Automated Internet Speedtests for Distributed Networks

by Stuart Vassey and Colleen Hutson

The Problem

Have you ever been curious if you’re getting the Internet speeds you pay for? Do users complain that their internet connection is slow? Do popular browser and app-based speed tests really provide accurate measurements? We wanted to answer each of these questions.

With restaurant-based technology growing rapidly at Chick-fil-A, the distributed networks that feed our systems have become critical.

Availability monitoring is possible with a ping-based approach, but that doesn’t tell the whole story. Network devices provide additional SNMP metrics with glimpses into packet loss, latency, and real-time throughput, but this data doesn’t confirm maximum available bandwidth. In this post, I’ll describe how we monitor circuit capacity at over 2,000 locations daily.

Solution Requirements

As we set out to find a solution, there were some requirements:

  • No browser-based tests, which might fail to simulate real-world scenarios
  • No third-party software installs due to security risk
  • Minimal impact to business operations
  • Dynamic execution parameters for slow and fast circuits
  • Capable of saturating 100+mbps fiber circuits
  • Capable of running at 2000+ sites simultaneously
  • Results must be viewable in a central location
  • Keep costs low by using existing tools and infrastructure

The Chick-fil-A Solution

Websites like speedof.me provide decent testing capabilities, but we wanted an automated solution that didn’t rely on a browser-based test. Software-based options are available, but we weren’t comfortable installing 3rd party software in our restaurant ecosystem. Instead, we built our own custom solution using a combination of AWS S3, Content Delivery Network (CDN), PowerShell, Windows Management Interface (WMI), Windows scheduled tasks, and LogicMonitor.

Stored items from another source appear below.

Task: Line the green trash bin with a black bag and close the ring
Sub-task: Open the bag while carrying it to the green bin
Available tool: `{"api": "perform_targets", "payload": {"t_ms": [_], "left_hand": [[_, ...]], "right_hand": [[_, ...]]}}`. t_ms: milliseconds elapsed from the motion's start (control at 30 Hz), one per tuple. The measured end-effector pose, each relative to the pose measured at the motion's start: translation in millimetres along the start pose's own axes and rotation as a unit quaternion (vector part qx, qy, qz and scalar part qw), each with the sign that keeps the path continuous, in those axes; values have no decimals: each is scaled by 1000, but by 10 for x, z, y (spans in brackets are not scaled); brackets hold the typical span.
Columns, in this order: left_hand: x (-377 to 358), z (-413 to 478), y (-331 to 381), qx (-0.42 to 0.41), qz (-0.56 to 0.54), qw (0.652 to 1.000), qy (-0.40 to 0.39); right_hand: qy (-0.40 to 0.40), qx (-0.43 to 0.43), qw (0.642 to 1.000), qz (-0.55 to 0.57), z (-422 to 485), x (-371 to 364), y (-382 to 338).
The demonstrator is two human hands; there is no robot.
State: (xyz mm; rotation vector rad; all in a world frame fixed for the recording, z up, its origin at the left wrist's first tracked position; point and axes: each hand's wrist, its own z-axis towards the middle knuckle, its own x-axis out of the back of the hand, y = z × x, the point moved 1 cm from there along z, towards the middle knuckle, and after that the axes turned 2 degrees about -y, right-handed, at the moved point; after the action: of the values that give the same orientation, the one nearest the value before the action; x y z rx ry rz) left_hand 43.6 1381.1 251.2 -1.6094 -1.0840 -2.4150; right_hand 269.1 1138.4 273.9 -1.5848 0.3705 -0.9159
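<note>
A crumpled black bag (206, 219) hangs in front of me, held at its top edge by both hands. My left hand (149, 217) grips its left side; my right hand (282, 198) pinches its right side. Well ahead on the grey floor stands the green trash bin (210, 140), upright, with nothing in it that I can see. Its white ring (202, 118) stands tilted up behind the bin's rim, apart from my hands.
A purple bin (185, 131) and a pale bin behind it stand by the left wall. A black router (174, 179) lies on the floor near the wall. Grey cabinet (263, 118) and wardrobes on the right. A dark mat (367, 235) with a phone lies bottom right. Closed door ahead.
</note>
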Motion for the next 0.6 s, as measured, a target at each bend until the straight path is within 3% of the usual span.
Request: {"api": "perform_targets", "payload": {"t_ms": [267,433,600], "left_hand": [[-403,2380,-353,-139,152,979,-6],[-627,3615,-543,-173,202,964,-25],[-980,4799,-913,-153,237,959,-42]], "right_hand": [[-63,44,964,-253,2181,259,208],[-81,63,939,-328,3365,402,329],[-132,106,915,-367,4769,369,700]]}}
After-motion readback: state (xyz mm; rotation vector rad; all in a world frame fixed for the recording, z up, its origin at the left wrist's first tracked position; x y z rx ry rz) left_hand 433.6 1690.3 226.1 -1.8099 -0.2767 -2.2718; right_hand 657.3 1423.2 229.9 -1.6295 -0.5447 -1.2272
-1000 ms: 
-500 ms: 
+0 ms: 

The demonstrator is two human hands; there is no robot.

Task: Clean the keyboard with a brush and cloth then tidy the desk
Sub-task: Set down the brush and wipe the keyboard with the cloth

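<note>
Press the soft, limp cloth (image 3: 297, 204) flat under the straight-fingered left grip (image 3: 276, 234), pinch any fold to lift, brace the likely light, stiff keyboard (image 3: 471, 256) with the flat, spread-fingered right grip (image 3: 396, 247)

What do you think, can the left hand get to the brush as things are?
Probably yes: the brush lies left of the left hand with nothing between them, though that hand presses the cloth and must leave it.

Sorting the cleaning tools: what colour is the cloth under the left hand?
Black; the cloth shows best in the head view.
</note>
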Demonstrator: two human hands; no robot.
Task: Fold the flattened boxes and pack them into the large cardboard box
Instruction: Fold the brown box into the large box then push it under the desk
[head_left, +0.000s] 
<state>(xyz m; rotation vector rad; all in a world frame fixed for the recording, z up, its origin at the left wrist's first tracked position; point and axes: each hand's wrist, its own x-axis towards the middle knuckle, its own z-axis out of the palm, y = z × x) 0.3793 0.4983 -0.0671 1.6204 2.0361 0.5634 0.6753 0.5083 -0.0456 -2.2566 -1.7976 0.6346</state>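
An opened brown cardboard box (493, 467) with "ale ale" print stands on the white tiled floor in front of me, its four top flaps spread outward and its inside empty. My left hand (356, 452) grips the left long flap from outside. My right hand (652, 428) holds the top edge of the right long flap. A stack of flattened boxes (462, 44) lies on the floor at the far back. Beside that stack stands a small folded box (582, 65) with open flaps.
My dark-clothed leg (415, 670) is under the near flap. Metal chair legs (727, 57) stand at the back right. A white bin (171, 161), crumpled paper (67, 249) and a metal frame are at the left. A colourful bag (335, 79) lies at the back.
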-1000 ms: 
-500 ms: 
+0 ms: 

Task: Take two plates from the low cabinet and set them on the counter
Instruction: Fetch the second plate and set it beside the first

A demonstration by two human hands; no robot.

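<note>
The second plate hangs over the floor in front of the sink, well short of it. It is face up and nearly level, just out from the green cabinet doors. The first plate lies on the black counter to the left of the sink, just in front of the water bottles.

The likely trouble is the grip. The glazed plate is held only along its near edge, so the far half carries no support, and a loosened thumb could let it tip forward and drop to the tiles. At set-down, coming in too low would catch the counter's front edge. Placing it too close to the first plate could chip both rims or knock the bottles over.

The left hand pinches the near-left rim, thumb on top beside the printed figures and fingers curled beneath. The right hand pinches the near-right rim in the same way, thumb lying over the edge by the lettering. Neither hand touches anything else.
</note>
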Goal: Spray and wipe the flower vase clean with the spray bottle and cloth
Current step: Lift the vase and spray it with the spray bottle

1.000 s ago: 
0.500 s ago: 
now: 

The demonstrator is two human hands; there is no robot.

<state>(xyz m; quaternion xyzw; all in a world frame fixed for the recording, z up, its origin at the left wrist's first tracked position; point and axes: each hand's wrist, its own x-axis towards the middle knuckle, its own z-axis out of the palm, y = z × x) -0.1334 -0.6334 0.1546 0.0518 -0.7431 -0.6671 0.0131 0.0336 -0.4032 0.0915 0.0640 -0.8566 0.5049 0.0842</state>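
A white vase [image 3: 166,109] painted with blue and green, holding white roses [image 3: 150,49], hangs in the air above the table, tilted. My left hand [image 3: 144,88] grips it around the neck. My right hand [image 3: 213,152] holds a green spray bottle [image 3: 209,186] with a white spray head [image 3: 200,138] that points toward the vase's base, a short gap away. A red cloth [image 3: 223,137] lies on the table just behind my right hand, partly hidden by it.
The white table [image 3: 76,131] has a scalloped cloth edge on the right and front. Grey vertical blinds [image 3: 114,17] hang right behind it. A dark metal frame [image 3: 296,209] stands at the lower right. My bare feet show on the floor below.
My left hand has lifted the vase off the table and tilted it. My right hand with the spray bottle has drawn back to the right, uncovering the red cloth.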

Rather than deploy additional testing infrastructure, we rely on our existing CDN and AWS S3 services to provide robust download and upload capabilities. Files ranging from 1.5MB up to 100MB are available to download through local POPs near each of our 2000+ restaurant locations. Once the files are downloaded, they’re uploaded back to AWS S3. We schedule a job to clear the uploaded files daily.

Each restaurant has a Windows machine capable of running scheduled tasks, so we developed a PowerShell script that runs nightly with minimal risk of impacting our business operations. For 15 seconds, the script downloads and saves as much content from CDN as possible, and then the script uploads the same files back to AWS S3 for 15 seconds. The timed results of these requests are averaged, to produce estimated download and upload speeds. We found that it’s important to use appropriate file sizes to produce accurate results. Big files downloaded on a DSL circuit might fail completely and bog down the network, while small files on a fiber network can lead to inaccurate results. We dynamically increase the size of our download and upload files based on the network circuit’s capacity.

Once the Internet speeds have been calculated, we store the results and test status in a custom WMI namespace, which we query using an infrastructure monitoring platform, LogicMonitor.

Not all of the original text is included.